Proof. Since $u^3=0$, one direction is trivial. The other direction is by induction on k, easy to verify when $k=1$. Pick any $x\in$ supp$\left(u\right)$, and set ${\partial }_x=\partial ,E_x=E$ for simplicity. WMA $\partial u=1$.

(1) Suppose $f\in {\mathrm{Ker}}_k\left(u\right),fu=0$; take $\partial ,Ef+(\partial f)\left(Eu\right)=0$; multiply by $Eu,(\partial f){\left(Eu\right)}^2=0$. By induction hypothesis of (2), $\partial f=g\left(Eu\right)$ for some g, then

$f=Ef+(\partial f)x=(\partial f)(x-Eu)=-g\left(Eu\right)(Eu-x)=-g{(Eu+x)}^2=-g{u}^2$.

(2) Suppose $f\in {\mathrm{Ker}}_k\left(u^2\right),f{u}^2=0$; take $\partial ,(2Ef+(\partial f\left)Eu\right)Eu=0$. By (1) we have $Ef-(\partial f)Eu=g{\left(Eu\right)}^2$ for some g, then

$f=Ef+(\partial f)x=(\partial f)(Eu+x)+g{\left(Eu\right)}^2=(\partial f)u+gu(Eu-x)\in \mathrm{Im}\left(u\right)$. □

We say a linear form space Ucovers $(a_1,a_2,···,a_k)$ if ${\mathrm{ms}}_i\left(U\right)\ge a_i$ for all $1\le i\le k$.

The following lemma plays a crucial role in the proof of Theorem 7.

Lemma 6 Suppose U is a linear form space with dim$\left(U\right)=n$ covering an increasing sequence $(a_1,a_2,···,a_n)$. Then for each $0\le k\le n$, there exists a subspace $U_k\subseteq U$ with dim$\left(U_k\right)=k$ covering $(a_{n+1-k},a_{n+2-k},···,a_n)$.

Proof. Set $U_0=0$ and suppose $U_k$ exists.

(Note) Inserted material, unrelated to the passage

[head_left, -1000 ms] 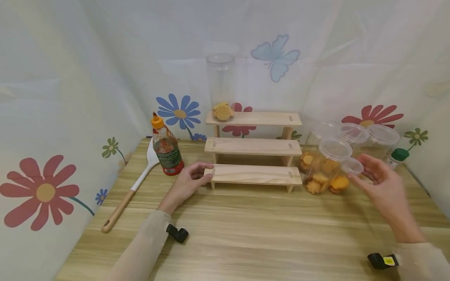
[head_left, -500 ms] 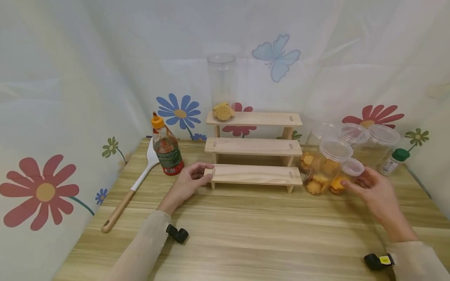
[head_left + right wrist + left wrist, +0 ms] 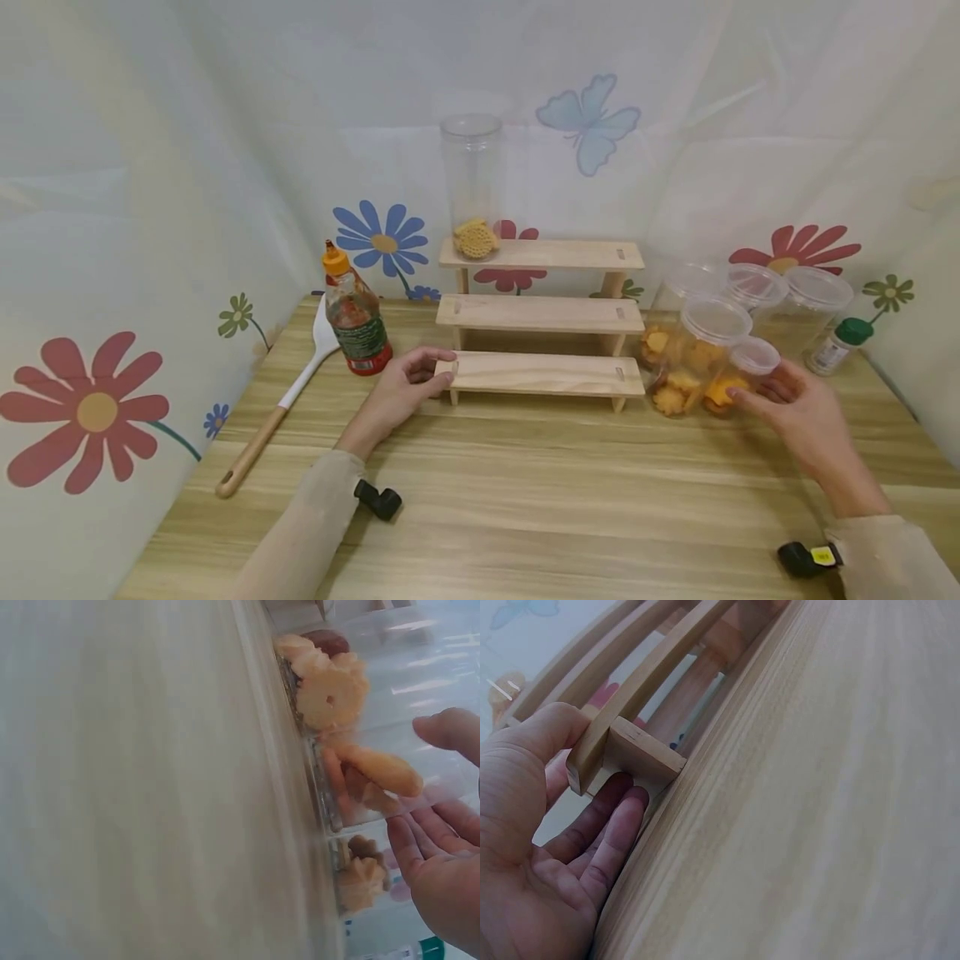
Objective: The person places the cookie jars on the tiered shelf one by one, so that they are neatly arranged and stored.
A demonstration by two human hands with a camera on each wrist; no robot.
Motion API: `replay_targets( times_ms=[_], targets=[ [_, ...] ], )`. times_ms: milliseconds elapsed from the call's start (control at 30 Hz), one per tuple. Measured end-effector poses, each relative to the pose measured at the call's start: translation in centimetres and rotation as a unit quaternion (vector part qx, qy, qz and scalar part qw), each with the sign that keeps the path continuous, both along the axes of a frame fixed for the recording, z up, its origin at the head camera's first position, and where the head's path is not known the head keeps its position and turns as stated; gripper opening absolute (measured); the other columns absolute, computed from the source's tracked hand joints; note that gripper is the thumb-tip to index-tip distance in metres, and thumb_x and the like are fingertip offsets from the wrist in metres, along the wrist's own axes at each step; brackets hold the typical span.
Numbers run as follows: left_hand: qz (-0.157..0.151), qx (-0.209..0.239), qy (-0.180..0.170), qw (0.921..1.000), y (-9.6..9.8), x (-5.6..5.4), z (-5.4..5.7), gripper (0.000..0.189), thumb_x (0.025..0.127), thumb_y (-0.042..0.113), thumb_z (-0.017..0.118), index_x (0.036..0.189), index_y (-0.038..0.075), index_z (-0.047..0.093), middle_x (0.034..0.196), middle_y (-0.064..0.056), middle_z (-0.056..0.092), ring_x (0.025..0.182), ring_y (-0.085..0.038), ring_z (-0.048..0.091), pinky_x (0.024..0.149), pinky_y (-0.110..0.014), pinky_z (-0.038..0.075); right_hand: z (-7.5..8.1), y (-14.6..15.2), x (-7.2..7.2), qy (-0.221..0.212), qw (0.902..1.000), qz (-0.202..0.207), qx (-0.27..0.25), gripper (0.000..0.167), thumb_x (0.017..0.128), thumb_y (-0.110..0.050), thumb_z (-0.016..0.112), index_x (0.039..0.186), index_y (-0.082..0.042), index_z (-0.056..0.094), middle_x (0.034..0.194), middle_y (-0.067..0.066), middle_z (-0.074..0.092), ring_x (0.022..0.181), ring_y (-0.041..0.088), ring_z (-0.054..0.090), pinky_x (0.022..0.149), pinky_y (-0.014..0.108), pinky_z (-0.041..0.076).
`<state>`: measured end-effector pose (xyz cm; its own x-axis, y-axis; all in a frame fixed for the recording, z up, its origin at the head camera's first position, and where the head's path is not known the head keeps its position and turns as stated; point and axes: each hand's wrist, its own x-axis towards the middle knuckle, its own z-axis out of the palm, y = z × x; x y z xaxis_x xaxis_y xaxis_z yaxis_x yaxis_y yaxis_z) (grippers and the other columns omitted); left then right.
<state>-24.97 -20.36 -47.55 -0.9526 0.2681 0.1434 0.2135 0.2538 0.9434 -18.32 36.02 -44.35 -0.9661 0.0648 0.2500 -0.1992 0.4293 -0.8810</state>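
A three-tier wooden display shelf (image 3: 540,372) stands in the middle of the table. My left hand (image 3: 397,392) grips the left end of its lowest tier, thumb on the plank and fingers beneath by the end leg, as the left wrist view shows. On the right, my right hand (image 3: 810,421) holds a short clear plastic jar (image 3: 754,356) between thumb and fingers. Golden cookies (image 3: 382,772) lie in the bottom of this upright jar. Close on its left is a taller clear jar (image 3: 715,321) of flower-shaped cookies.
Several more clear jars (image 3: 817,287) stand behind, with a green-capped shaker bottle (image 3: 832,348) at the far right. A tall jar (image 3: 472,167) with cookies sits on the shelf's top tier. At left are a sauce bottle (image 3: 358,321) and a white spatula with wooden handle (image 3: 255,450).
My right hand has come down and slightly left with the short jar, which now stands lower beside the taller cookie jar. My left hand keeps its grip on the shelf.
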Motion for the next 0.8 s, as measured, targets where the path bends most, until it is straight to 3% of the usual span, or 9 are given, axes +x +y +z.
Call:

For each $S\subseteq$ supp$\left(U\right)$ with $\left|S\right|=a_{n-k}-1$, let

$V_S:=\{v:v\in U,\mathrm{there}\mathrm{exists}u\in U_k\mathrm{such}\mathrm{that}\mathrm{supp}(v+u)\subseteq S\}$;

note $U_k\subseteq V_S$ since supp$\left(0\right)=⌀$. Claim $V_S$ is a proper subspace of U, otherwise choose $\left\{v_i\right\}$ such that $U=$ span$(U_k,v_1,v_2,···,v_{n-k})$. For each i, choose $u_i\in U_k$ such that supp$(v_i+u_i)\subseteq S$. Let $V=$ span$\left(\{v_i+u_i\}\right)$, then dim$\left(V\right)=n-k,|$supp$\left(V\right)|<a_{n-k}$, contradiction.

Because the ground field is infinite, U is not a finite union of its proper subspaces. Choose $v\in U$ that is not in any $V_S$, and let $U_{k+1}:=$ span$(U_k,v)$.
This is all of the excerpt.